Ausili Alessio, Torrecillas Alejandro, Aranda Francisco, de Godos Ana, Sánchez-Bautista Sonia, Corbalán-García Senena, Gómez-Fernández Juan C
Departamento de Bioquímica y Biología Molecular (A), Facultad de Veterinaria, Universidad de Murcia, Apartado de Correos 4021, Murcia, Spain.
J Phys Chem B. 2008 Oct 9;112(40):12696-702. doi: 10.1021/jp802215s. Epub 2008 Sep 17.

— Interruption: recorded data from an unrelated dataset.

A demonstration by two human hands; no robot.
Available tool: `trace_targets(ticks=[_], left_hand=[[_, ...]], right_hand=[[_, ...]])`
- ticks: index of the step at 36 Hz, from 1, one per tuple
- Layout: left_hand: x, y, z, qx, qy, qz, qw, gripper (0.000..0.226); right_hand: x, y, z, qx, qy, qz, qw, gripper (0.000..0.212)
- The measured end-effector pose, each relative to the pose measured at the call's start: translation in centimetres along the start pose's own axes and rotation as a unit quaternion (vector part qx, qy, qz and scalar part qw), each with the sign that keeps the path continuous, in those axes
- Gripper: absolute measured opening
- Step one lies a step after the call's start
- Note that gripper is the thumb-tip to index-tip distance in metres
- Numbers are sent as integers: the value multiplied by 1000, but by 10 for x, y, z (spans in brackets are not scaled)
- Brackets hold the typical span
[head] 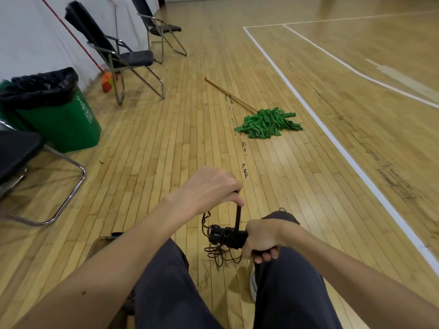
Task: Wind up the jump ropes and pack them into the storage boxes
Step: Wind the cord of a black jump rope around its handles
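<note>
While the right hand (261, 238) grips the handles (228, 235), the left hand (209, 188) pinches seemingly the rope (238, 216).

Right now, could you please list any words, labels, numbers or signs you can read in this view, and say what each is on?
No text is readable.
Green trash bin: white printed symbols and small lettering on its side, too blurred to read.
Nothing legible on the jump rope, the chairs or the mop.
</note>
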State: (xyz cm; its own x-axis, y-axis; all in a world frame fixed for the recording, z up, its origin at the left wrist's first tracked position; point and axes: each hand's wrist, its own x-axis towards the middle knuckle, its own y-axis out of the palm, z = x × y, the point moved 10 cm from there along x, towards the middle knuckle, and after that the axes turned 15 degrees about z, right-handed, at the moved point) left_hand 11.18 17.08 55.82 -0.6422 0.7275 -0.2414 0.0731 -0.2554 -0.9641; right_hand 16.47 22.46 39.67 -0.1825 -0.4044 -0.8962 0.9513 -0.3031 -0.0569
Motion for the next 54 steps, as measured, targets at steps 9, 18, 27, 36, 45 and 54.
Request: trace_targets(ticks=[9,18,27,36,45,54], left_hand=[[7,17,28,-100,-36,18,994,47],[4,48,46,-305,-73,51,948,64],[0,81,55,-515,-81,59,851,33],[-8,100,44,-541,-53,80,835,29],[-13,111,36,-554,-95,46,826,52],[-16,110,13,-417,-127,87,896,32]], right_hand=[[-8,21,18,-60,-43,9,997,6],[-30,29,39,-77,-137,-4,988,7],[-51,21,64,47,-325,-19,944,11],[-60,1,59,124,-374,-53,918,6],[-51,-23,42,298,-400,-54,865,10],[-12,-42,-6,399,-311,-110,855,12]])
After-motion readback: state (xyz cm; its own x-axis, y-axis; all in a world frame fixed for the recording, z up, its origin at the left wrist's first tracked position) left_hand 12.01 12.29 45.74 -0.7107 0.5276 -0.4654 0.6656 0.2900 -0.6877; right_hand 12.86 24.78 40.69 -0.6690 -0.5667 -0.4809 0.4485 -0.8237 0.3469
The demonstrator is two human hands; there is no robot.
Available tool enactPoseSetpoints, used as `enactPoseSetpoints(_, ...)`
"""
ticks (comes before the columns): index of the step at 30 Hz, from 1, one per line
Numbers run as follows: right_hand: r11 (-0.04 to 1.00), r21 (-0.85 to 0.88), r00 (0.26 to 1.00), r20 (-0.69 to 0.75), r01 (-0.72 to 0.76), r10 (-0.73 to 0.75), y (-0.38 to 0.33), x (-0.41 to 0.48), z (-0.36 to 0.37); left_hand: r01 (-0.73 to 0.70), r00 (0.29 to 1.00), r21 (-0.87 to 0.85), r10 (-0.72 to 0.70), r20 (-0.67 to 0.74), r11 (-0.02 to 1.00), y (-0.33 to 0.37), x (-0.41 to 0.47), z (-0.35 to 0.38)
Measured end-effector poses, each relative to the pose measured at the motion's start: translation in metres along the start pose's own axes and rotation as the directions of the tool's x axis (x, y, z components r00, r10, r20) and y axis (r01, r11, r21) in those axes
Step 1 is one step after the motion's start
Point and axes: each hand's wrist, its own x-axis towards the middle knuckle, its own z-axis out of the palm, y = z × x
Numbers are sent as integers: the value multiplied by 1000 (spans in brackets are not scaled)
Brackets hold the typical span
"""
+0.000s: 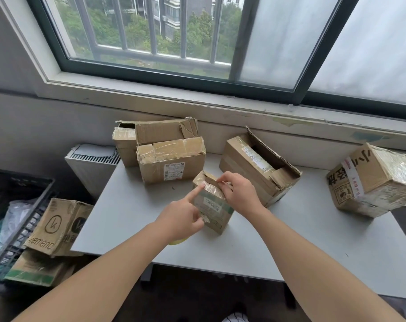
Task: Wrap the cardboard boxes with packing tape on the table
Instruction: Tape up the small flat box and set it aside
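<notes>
Left grip (181, 217) is released, 1 straight forefinger pressing the clear tape (210, 190) onto the small box (212, 210) mid-bench (132, 217). Right grip (238, 191) pinches that box's top edge. Best to rub the tape outward, edge held flat, so no bubbles stay. Bigger boxes (171, 159) stand behind.

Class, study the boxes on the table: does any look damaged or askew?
The open box in the middle has a torn, ragged flap. The far-right box sits tilted at the edge of the table.
</notes>
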Motion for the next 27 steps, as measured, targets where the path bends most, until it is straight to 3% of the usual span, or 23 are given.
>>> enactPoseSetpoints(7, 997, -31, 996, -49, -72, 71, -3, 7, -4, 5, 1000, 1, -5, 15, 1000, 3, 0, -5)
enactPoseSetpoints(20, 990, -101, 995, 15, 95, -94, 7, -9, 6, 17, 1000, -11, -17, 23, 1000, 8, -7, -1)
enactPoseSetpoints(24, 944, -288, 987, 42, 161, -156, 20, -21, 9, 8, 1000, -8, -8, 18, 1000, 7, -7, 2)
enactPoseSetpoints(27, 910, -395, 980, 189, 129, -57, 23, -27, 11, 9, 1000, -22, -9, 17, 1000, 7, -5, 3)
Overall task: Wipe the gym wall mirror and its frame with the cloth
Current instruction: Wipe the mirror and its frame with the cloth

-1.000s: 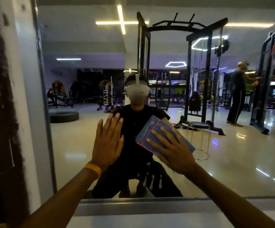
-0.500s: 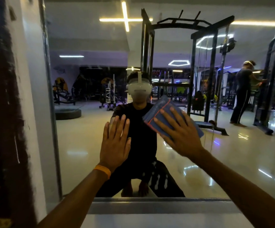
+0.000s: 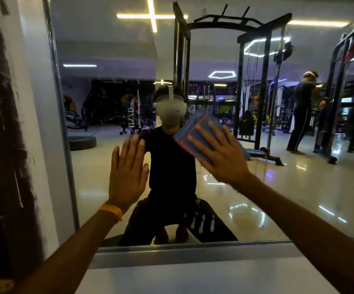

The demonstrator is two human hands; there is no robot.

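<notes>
A blue cloth (image 3: 193, 132) is pressed to the mirror (image 3: 288, 198) by the flat, spread right hand (image 3: 221, 154); the left hand (image 3: 127, 172) is laid flat nearer the left frame (image 3: 68, 162).

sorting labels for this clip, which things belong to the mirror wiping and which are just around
Job: mirror, frame, cloth, right hand pressing the cloth flat, left hand flat on the mirror.
Just around, seen reflected: cable rack, tyre, another person.
</notes>
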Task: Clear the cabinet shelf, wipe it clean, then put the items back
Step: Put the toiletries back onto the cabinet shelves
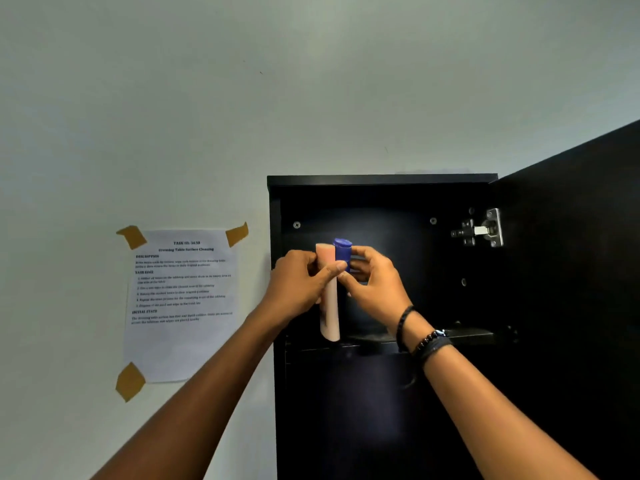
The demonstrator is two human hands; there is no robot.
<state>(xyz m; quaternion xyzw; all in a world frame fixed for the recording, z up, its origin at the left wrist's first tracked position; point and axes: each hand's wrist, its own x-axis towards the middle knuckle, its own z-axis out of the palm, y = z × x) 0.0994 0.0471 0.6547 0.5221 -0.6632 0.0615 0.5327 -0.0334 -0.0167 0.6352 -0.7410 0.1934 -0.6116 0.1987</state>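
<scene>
Head view, left to right: one printed sheet [180, 306] on the wall, held by three tape pieces [131, 237], near the black cabinet's [381, 180] left edge; the left hand [294, 285] grips one pink tube [330, 317], upright, its lower end at the shelf's [467, 336] front edge; beside it, the right hand [377, 289] pinches one blue-capped container [343, 251]; one hinge [481, 232]; the door [571, 271] stands wide open at right.

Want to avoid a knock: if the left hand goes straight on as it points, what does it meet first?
Likely the blue container held by the right hand: the left hand, holding the pink tube, points rightward at it, nearly touching. Depth is unclear.
</scene>
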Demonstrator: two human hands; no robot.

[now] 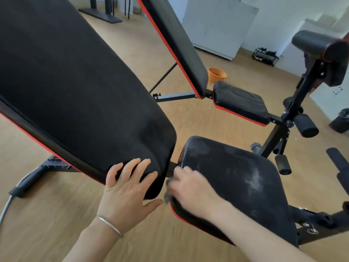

The interaction between oxidized (ubiquinone-10) and reduced (ubiquinol-10) coenzyme Q 10 with dimyristoylphosphatidylcholine has been examined by differential scanning microcalorimetry, X-ray diffraction, infrared spectroscopy, and (2)H NMR. Microcalorimetry experiments showed that ubiquinol-10 perturbed considerably more the phase transition of the phospholipids than ubiquinone-10, both forms giving rise to a shoulder of the main transition peak at lower temperatures. Small angle X-ray diffraction showed an increase in d-spacing suggesting a thicker membrane in the presence of both ubiquinone-10 and ubiquinol-10, below the phase transition and a remarkable broadening of the peaks indicating a loss of the repetitive pattern of the lipid multilamellar vesicles. Infrared spectroscopy showed an increase in wavenumbers of the maximum of the CH 2 stretching vibration at temperatures below the phase transition, in the presence of ubiquinol-10, indicating an increase in the proportion of gauche isomers in the gel phase, whereas this effect was smaller for ubiquinone-10. A very small effect was observed at temperatures above the phase transition. (2)H NMR spectroscopy of perdeuterated DMPC showed only modest changes in the spectra of the phospholipids occasioned by the presence of coenzyme Q 10. These small changes were reflected, in the presence of ubiquinol-10, by a decrease in resolution indicating that the interaction between coenzyme Q and phospholipids changed the motion of the lipids. The change was also visible in the first spectral moment (M1), which is related with membrane order, which was slightly decreased at temperatures below the phase transition especially with ubiquinol-10. A slight decrease in M 1 values was also observed above the phase transition but only for ubiquinol-10. These results can be interpreted to indicate that most ubiquinone-10 molecules are localized in the center of the bilayer, but a considerable proportion of ubiquinol-10 molecules may span the bilayer interacting more extensively with the phospholipid acyl chains.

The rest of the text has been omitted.